Although state prisoners are not entitled to counsel as of right in either New York state collateral or federal habeas corpus proceedings, the Court of Appeals for the Second Circuit has stated that "an attorney's conduct, if it is sufficiently egregious, may constitute the sort of `extraordinary circumstances' that would justify the application of equitable tolling to the one-year limitations period of AEDPA." Baldayaque v. United States, No. 02-2611, 2003 U.S. App. LEXIS 15063, at *17 (2d Cir. July 30, 2003); compare Smaldone, 273 F.3d at 138-39 (attorney calculation error does not justify equitable tolling).

Prisoners cannot circumvent the strict AEDPA limitations period by invoking the "relation back" doctrine by arguing that a new petition should be treated as having been filed on the same day as a first petition. As the court of appeals has explained,

If [the limitations period] were interpreted as Petitioner argues, the result would be impractical. A habeas petitioner could file a non-exhausted application in federal court within the limitations period and suffer a dismissal without prejudice. He could then wait decades to exhaust his state court remedies and could also wait decades after exhausting his state remedies before returning to federal court to "continue" his federal remedy, without running afoul of the statute of limitations.
Warren v. Garvin, 219 F.3d 111, 114 (2d Cir. 2000) (quoting Graham v. Johnson, 158 F.3d 762, 780 (5th Cir. 1999)).

IV. Exhaustion

In the past, a state prisoner's federal habeas petition had to be dismissed if the prisoner did not exhaust available state remedies as to any of his federal claims. See Rose v. Lundy, 455 U.S. 509, 522 (1989). "This exhaustion requirement is . . . grounded in principles of comity; in a federal system, the States should have the first opportunity to address and correct alleged violations of [a] state prisoner's federal rights." Coleman v. Thompson, 501 U.S. 722, 731 (1991). The exhaustion requirement requires the petitioner to have presented to the state court "both the factual and legal premises of the claim he asserts in federal court." Daye v. Attorney General, 696 F.2d 186, 191 (2d Cir. 1982) (en banc).

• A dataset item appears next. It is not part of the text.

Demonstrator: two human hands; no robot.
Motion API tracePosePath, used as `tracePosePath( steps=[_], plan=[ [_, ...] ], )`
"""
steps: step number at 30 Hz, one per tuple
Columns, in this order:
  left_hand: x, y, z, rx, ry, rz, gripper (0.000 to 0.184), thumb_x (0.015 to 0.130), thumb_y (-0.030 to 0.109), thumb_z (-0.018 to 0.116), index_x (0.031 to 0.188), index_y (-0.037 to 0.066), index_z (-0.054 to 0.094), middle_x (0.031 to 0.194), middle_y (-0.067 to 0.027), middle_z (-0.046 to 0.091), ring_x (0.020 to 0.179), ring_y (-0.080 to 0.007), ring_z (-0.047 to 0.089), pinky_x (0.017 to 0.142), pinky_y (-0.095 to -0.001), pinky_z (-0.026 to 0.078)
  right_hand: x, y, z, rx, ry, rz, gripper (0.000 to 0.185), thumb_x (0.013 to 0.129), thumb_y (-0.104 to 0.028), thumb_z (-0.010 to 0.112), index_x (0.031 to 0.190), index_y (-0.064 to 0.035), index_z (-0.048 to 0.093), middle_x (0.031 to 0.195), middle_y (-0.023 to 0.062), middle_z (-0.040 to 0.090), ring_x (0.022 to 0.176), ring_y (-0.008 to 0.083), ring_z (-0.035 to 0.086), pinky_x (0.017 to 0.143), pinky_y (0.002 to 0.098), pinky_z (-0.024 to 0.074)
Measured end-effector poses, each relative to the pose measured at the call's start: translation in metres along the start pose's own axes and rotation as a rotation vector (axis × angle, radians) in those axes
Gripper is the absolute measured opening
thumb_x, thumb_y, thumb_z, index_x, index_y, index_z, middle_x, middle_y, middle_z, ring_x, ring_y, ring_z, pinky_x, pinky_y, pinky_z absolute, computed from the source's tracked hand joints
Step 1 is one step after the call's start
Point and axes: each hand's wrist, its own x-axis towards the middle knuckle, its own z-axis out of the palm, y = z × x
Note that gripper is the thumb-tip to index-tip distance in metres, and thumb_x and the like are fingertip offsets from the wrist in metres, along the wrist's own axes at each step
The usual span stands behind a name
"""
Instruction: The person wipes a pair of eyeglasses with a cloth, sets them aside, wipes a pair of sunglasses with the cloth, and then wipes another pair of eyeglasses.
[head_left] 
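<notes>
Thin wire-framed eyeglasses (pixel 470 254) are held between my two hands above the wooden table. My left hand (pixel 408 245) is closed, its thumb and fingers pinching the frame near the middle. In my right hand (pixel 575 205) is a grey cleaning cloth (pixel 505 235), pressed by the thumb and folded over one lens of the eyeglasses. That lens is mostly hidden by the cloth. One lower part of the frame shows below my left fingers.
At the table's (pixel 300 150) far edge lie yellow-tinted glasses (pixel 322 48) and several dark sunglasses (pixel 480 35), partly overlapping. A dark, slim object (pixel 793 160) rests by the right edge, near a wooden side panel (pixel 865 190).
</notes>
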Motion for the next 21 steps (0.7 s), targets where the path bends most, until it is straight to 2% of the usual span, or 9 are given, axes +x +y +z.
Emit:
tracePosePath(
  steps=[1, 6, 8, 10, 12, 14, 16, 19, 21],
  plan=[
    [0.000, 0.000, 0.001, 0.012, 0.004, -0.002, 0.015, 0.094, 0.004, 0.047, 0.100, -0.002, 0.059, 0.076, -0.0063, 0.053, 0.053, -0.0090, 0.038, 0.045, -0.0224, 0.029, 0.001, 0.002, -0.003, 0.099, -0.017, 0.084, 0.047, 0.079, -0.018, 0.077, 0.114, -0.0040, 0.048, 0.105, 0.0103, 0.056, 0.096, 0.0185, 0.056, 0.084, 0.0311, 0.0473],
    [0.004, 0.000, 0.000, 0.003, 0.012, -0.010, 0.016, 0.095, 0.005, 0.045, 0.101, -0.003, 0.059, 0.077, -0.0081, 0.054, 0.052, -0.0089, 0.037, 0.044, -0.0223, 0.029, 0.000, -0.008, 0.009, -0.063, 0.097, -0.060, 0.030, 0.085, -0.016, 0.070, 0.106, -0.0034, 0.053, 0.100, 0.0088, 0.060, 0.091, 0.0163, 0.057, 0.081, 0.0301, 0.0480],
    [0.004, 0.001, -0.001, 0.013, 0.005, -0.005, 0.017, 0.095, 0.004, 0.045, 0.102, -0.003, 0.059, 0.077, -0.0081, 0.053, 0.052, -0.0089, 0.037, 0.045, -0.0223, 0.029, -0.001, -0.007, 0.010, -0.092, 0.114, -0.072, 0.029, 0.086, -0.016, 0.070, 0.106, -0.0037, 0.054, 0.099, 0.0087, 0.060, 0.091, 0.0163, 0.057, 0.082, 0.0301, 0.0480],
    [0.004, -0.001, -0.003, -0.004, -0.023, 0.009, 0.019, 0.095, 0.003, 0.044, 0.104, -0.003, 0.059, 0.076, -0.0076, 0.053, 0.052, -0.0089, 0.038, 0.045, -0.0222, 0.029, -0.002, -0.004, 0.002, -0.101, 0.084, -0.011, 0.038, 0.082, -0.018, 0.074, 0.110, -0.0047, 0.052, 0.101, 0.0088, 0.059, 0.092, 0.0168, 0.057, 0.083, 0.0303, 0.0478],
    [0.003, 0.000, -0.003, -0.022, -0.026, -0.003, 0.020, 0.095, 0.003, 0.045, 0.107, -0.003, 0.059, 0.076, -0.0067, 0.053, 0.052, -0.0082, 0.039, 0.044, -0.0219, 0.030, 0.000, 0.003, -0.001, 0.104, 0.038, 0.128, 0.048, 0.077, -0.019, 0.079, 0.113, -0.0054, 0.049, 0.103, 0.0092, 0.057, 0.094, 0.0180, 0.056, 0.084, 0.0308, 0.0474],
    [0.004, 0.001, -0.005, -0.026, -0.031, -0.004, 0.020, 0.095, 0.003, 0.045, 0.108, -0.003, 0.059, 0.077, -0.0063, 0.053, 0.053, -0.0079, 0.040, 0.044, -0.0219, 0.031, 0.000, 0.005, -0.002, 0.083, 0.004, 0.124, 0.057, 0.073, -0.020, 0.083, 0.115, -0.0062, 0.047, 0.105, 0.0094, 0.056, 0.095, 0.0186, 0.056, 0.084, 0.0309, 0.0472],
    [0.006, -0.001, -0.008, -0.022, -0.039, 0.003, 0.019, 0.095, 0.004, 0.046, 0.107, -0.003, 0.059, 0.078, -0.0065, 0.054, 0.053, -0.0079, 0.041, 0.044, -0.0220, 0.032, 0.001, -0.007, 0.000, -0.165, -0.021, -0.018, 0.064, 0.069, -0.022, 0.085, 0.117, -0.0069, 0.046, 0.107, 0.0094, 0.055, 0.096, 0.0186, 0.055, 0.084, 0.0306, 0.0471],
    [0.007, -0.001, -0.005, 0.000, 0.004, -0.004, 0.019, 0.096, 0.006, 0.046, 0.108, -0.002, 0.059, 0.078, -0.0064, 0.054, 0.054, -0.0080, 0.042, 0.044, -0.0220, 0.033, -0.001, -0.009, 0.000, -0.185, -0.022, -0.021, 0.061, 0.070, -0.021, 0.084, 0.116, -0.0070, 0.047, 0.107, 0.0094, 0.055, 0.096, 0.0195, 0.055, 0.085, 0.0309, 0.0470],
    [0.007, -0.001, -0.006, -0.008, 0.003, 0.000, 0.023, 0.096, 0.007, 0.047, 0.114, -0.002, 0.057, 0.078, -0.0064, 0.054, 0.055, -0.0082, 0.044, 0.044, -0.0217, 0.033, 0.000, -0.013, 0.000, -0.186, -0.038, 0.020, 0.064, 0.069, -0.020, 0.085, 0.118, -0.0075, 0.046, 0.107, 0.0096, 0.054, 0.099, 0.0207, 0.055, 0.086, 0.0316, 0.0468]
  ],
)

Pursuant to AEDPA, a district court may now, in its discretion, deny on the merits habeas petitions containing unexhausted claims — so-called "mixed petitions." See 28 U.S.C. § 2254(b)(2) ("An application for a writ of habeas corpus may be denied on the merits, notwithstanding the failure of the applicant to exhaust the remedies available in the courts of the state."). In addition, the state may waive the exhaustion requirement, but a "State shall not be deemed to have waived the exhaustion requirement or be estopped from reliance upon the requirement unless the State, through counsel, expressly waives the requirement." Id. § 2254(b)(3); see also Ramos v. Keane, No. 98 CIV. 1604, 2000 U.S. Dist. LEXIS 101, at *10 (S.D.N.Y. 2000) (state's failure to raise exhaustion requirement does not waive the issue).

V. Procedural Bar

A federal habeas court may not review a state prisoner's federal claims if those claims were defaulted in state court pursuant to an independent and adequate state procedural rule, "unless the prisoner can demonstrate cause for the default and actual prejudice as a result of the alleged violation of federal law, or demonstrate that failure to consider the claims will result in a fundamental miscarriage of justice." Coleman, 501 U.S. at 750. In determining whether a procedural bar is sufficient to preclude habeas review, a federal court must consider as "guideposts" the following:

(1) whether the alleged procedural violation was actually relied on in the trial court, and whether perfect compliance with the state rule would have changed the trial court's decision; (2) whether state caselaw indicated that compliance with the rule was demanded in the specific circumstances presented; and (3) whether petitioner had "substantially complied" with the rule given "the realities of trial," and, therefore, whether demanding perfect compliance with the rule would serve a legitimate governmental interest.
Cotto v. Herbert, 331 F.3d 217, 240 (2d Cir. 2003) (quoting Lee v. Kemna, 534 U.S. 362 (2002)).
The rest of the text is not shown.